[llvm] lock opt ptr const inconsistencies x86 only (PR #185195)
Takashi Idobe via llvm-commits
llvm-commits at lists.llvm.org
Sat Mar 7 07:13:15 PST 2026
https://github.com/Takashiidobe created https://github.com/llvm/llvm-project/pull/185195
Resolves: https://github.com/llvm/llvm-project/issues/147280
>From 2622138c19a92c478a5a157d405cc7e911a92604 Mon Sep 17 00:00:00 2001
From: Takashiidobe <idobetakashi at gmail.com>
Date: Fri, 6 Mar 2026 09:37:22 -0500
Subject: [PATCH 1/3] refactor x86 emitCmpArithAtomicRMWIntrinsic and handle
cases where instcombine turned binop + icmp into just icmp
---
llvm/lib/Target/X86/X86ISelLowering.cpp | 154 +++++++++++++++++-------
1 file changed, 113 insertions(+), 41 deletions(-)
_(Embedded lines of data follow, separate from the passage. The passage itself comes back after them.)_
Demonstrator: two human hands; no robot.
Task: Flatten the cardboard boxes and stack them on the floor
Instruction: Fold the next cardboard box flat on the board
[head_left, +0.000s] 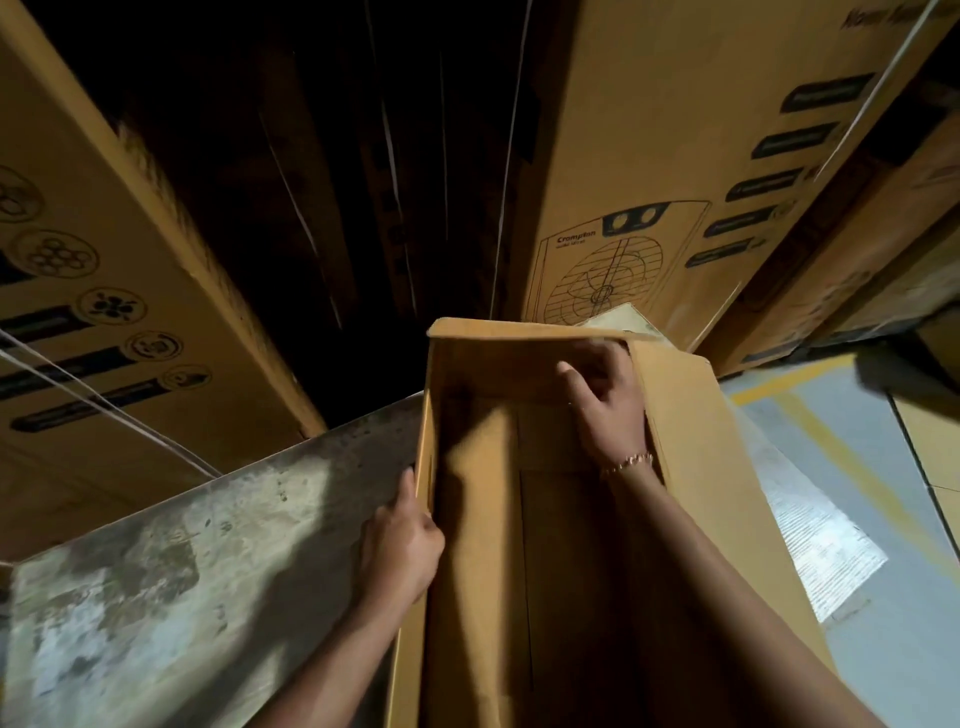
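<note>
An open brown cardboard box stands in front of me, its open side facing the camera. My left hand grips the box's left wall at its edge, thumb outside. Reaching inside, my right hand has its fingers curled over a far inner flap near the right wall. A bracelet sits on that wrist. The box's right flap hangs outward. The fingertips of the right hand are blurred.
Tall printed fan cartons rise at the left and the right, with a dark gap between them. A worn grey surface lies to the left. Grey floor with yellow lines and a white printed sheet lie to the right.
</note>
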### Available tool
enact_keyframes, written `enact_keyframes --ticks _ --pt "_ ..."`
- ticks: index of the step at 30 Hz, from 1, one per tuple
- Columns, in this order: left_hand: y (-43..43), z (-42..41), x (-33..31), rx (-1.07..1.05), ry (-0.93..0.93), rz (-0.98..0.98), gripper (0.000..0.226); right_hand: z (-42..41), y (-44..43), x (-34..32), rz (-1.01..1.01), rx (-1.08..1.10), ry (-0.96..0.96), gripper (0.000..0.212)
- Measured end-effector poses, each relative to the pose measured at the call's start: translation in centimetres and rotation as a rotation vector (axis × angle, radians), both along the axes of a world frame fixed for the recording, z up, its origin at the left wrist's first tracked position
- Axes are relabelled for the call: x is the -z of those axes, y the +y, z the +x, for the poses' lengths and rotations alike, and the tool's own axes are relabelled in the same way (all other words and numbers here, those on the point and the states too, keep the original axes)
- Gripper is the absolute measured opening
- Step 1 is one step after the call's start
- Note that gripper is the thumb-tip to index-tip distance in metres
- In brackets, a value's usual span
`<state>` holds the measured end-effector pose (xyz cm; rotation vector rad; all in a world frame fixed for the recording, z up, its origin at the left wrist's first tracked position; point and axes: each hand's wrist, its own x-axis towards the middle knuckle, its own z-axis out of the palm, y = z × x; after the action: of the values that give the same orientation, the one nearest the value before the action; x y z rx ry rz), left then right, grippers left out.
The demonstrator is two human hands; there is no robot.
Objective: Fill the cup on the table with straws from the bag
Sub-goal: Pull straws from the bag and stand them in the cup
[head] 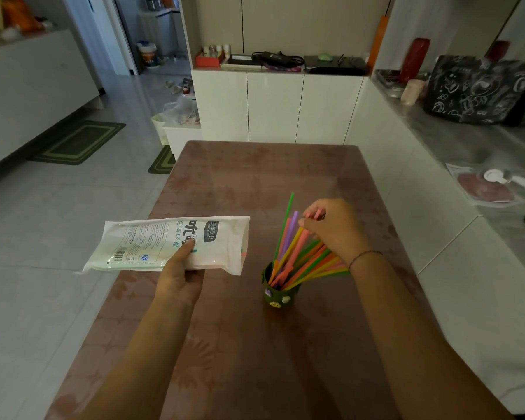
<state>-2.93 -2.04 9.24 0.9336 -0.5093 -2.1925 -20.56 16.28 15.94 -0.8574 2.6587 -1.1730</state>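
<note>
Left hand gripping bag, cup beside.

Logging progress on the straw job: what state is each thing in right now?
bag: held off the table, lying sideways, open end facing right
left hand: gripping the bag
cup: upright on the table, holding many straws
straws: fanned out, leaning right
right hand: fingers on the straw tops

L hand gripped white plastic straw bag; R hand pinched coloured plastic straws fanned in small green cup on brown table.
</note>
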Motion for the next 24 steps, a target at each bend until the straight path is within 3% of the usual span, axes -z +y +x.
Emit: enact_keyframes --ticks 5,8,12,15,19,24 --pt "0.1 0.0 -0.1 0.006 0.0 -0.009 0.03 0.0 -0.2 0.9 0.153 -0.078 0.066 0.004" --pt "0.1 0.1 -0.2 0.007 0.0 -0.02 0.027 -0.1 0.1 0.6 0.094 -0.038 0.025 0.013" --pt "0.2 0.1 -0.3 -0.001 0.0 -0.032 0.027 -0.8 0.5 0.1 -0.003 0.008 0.05 0.007" --pt "0.2 0.2 -0.3 0.002 0.013 -0.031 0.029 -0.7 0.3 0.4 0.055 -0.012 0.055 0.019" --pt "0.4 0.1 -0.4 0.007 0.017 -0.023 0.03 -0.2 0.2 1.0 0.202 -0.053 0.121 0.01" --pt "0.5 0.0 -0.8 -0.004 0.054 -0.02 0.036 -0.1 0.7 0.1 0.094 0.053 0.151 0.006"
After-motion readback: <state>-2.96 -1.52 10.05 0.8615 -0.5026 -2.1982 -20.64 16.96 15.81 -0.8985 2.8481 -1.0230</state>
diff --git a/llvm/lib/Target/X86/X86ISelLowering.cpp b/llvm/lib/Target/X86/X86ISelLowering.cpp
index 6bb558f4ef6da..a1b9db55c3132 100644
--- a/llvm/lib/Target/X86/X86ISelLowering.cpp
+++ b/llvm/lib/Target/X86/X86ISelLowering.cpp
@@ -32473,68 +32473,155 @@ void X86TargetLowering::emitBitTestAtomicRMWIntrinsic(AtomicRMWInst *AI) const {
AI->eraseFromParent();
}
-static bool shouldExpandCmpArithRMWInIR(const AtomicRMWInst *AI) {
+/// Return the X86 condition code for a CmpArith atomic RMW pattern that can
+/// be lowered to a lock instruction + setcc, or COND_INVALID if the pattern
+/// is not recognised.
+///
+/// Handles both the "natural" form where the intermediate arithmetic is still
+/// present as a separate instruction, and the InstCombine-folded form where
+/// the intermediate was simplified away and the icmp compares the old value
+/// directly.
+static X86::CondCode getCmpArithCC(const AtomicRMWInst *AI) {
using namespace llvm::PatternMatch;
if (!AI->hasOneUse())
- return false;
+ return X86::COND_INVALID;
Value *Op = AI->getOperand(1);
CmpPredicate Pred;
const Instruction *I = AI->user_back();
AtomicRMWInst::BinOp Opc = AI->getOperation();
+
if (Opc == AtomicRMWInst::Add) {
- if (match(I, m_c_ICmp(Pred, m_Sub(m_ZeroInt(), m_Specific(Op)), m_Value())))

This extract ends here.